The reason for those 8k textures and uncompressed audio is because if a game lacked those things, it would get roasted on YouTube. I use this example a lot, but the degradation of Bethesda games is due in part to YouTubers pointing to the lack of farms in Fallout 3 and asking "how do they eat?". It's far easier to plop farms everywhere than fix deeply rooted issues with the writing, but either one gets YouTubers off their back, so farms it is. It's the same way that adding quad bikes won't magically fix Starfield because the problem is an engine limitation.
Just use fiverr, or hire a gooner artist like baalbuddy or mossacannibalis. They are used to delivering a certain quality of work quickly and in high volume. The tranny ones all shit out Cal Arts beanheads or furry abominations, filtering for skill filters out trannies.
I already have a couple artists in mind who are based/redpilled/etc so I'm set, seriously just look around on twitter or ask in the art board here.
For a 3d model it's still hours and few hundreds of dollars, especially if you are doing a back and forth. An AI model will be free and take minutes to make a model that you'll be entirely willing to throw in the trash if it doesn't fit. The only real negative is that you'll have the artists kvetching on how it's not fair.
Edit: Forgot to put in my first post but the idea is to make the tool freeware and only compatible with GODOT so to fuck over Unreal and Unity.
While I agree with your post in the broad strokes, I object to things like this.
These two things are joined at the hip. Running a game studio as an investment for private equity (or public trading) is the problem. As soon as you don't control the creative direction, the money men come in and start demanding changes based on what they think will sell. This is why they drop buzzwords like ESG and AI these days.

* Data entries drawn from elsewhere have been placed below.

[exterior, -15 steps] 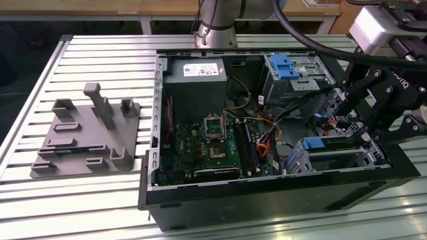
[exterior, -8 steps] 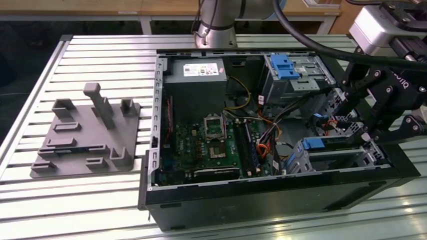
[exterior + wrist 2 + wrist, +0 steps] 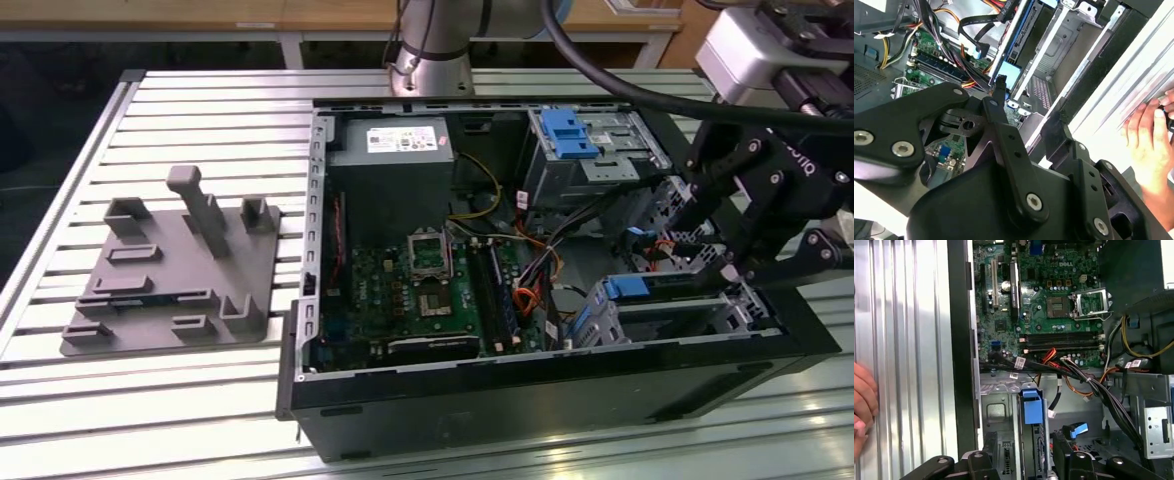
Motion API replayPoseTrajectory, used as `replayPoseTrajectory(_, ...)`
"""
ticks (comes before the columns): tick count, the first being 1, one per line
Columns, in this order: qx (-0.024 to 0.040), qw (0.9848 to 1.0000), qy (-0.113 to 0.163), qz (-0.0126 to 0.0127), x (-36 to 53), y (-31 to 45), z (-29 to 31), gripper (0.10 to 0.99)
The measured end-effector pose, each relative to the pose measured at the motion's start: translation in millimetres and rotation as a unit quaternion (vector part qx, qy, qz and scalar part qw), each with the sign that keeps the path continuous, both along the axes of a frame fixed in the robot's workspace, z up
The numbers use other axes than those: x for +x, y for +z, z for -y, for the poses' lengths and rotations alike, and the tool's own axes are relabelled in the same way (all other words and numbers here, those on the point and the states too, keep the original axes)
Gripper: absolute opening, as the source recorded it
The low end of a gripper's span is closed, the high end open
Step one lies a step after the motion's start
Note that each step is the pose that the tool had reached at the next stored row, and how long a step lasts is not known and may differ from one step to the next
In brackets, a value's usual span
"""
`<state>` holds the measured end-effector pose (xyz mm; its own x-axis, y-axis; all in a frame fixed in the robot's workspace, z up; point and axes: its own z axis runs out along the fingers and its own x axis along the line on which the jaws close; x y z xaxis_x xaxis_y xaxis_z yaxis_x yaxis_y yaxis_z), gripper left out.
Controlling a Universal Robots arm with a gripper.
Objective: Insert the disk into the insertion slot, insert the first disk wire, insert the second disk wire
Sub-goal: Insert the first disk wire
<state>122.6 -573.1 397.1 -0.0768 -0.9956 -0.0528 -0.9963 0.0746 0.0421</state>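
The gripper (image 3: 1026,442) hangs inside the open computer case (image 3: 534,400), jaws spread and empty, above the disk (image 3: 674,302). The disk appears seated in the insertion slot (image 3: 595,326). The wire steps look not yet done, and the crowded loose cables (image 3: 1089,385) call for careful aim.

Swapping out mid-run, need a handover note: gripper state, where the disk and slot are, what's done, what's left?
Gripper: open, holding nothing. Its fingers stand apart on either side of the insertion slot.
Disk: standing in the insertion slot with its blue end showing. It looks seated.
Done: disk insertion, by the look of it.
Left: both disk wires. A blue-tipped connector lies beside the slot, apparently unplugged.
Note: a person's hand is at the table next to the case.
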Motion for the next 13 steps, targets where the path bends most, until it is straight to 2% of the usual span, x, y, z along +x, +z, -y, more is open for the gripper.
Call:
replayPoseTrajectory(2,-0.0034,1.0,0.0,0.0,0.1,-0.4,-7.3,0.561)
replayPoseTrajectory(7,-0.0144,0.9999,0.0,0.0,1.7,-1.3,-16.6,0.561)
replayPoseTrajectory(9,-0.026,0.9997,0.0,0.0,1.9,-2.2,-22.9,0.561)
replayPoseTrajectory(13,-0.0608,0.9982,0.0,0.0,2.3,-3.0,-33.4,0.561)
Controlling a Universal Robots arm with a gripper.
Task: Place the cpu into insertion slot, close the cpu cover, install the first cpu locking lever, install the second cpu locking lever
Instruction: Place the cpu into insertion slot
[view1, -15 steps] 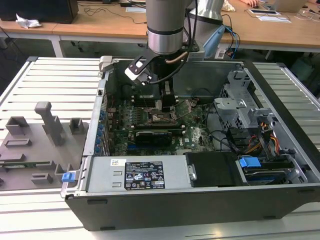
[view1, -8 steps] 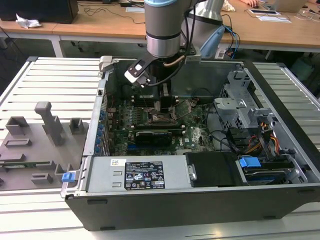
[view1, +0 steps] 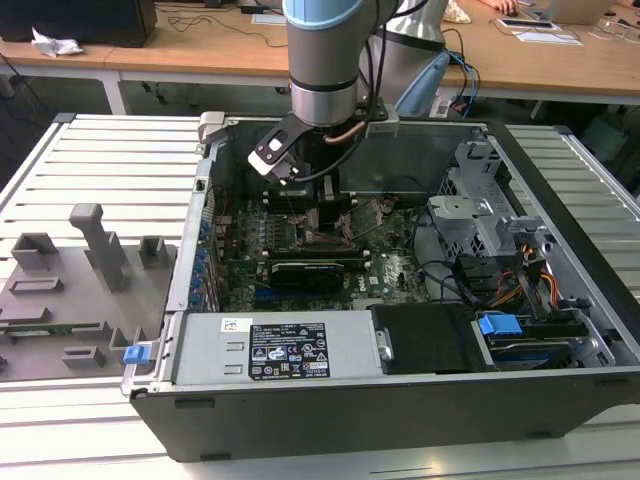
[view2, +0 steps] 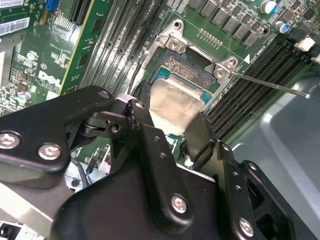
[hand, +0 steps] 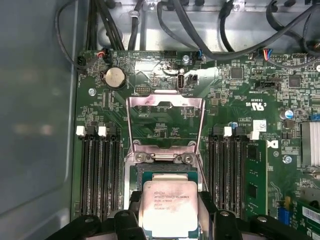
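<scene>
0 of 4 steps look done to me: my claw (hand: 171, 217) grips the cpu (hand: 169, 202) over the insertion slot (view2: 187, 70), cpu cover (hand: 165, 102) open.

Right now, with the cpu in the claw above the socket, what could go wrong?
1. The cpu is clamped in the claw over the insertion slot, and one slot edge shows uncovered. If that is an offset, seating it could bend contacts.
2. The lever rod juts out beside the slot, so the claw could snag it.
3. The cpu cover is open just beyond the slot and might drop early.
</scene>
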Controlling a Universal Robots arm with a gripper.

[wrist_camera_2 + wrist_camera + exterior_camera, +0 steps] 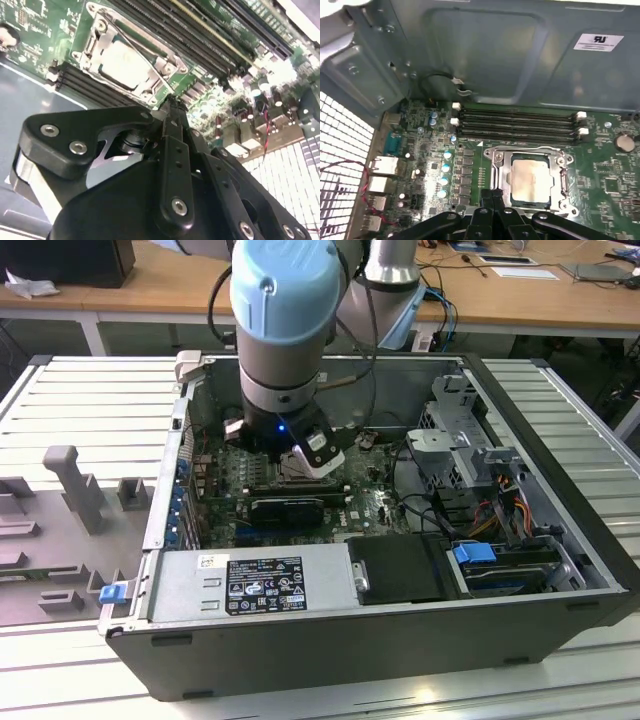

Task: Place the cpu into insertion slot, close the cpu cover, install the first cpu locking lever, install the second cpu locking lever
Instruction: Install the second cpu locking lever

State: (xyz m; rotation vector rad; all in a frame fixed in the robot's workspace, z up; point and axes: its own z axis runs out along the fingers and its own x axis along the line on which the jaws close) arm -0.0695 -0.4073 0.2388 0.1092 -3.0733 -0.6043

The point of an investment bank is to make money from projects people pitch to me. Investment banking isn't bad in itself, it's only bad when it grows too large for one person to handle.
My plan employs the people who pitch the projects directly, and facilitates the successful completion of their projects. It's still a bank, only the banking occurs inside my walled garden of less than 15 employees. Obviously I need some sort of profit sharing mechanism to give my employees an incentive to do their best work, and to make the "ownership" of the IPs they develop feel real to them.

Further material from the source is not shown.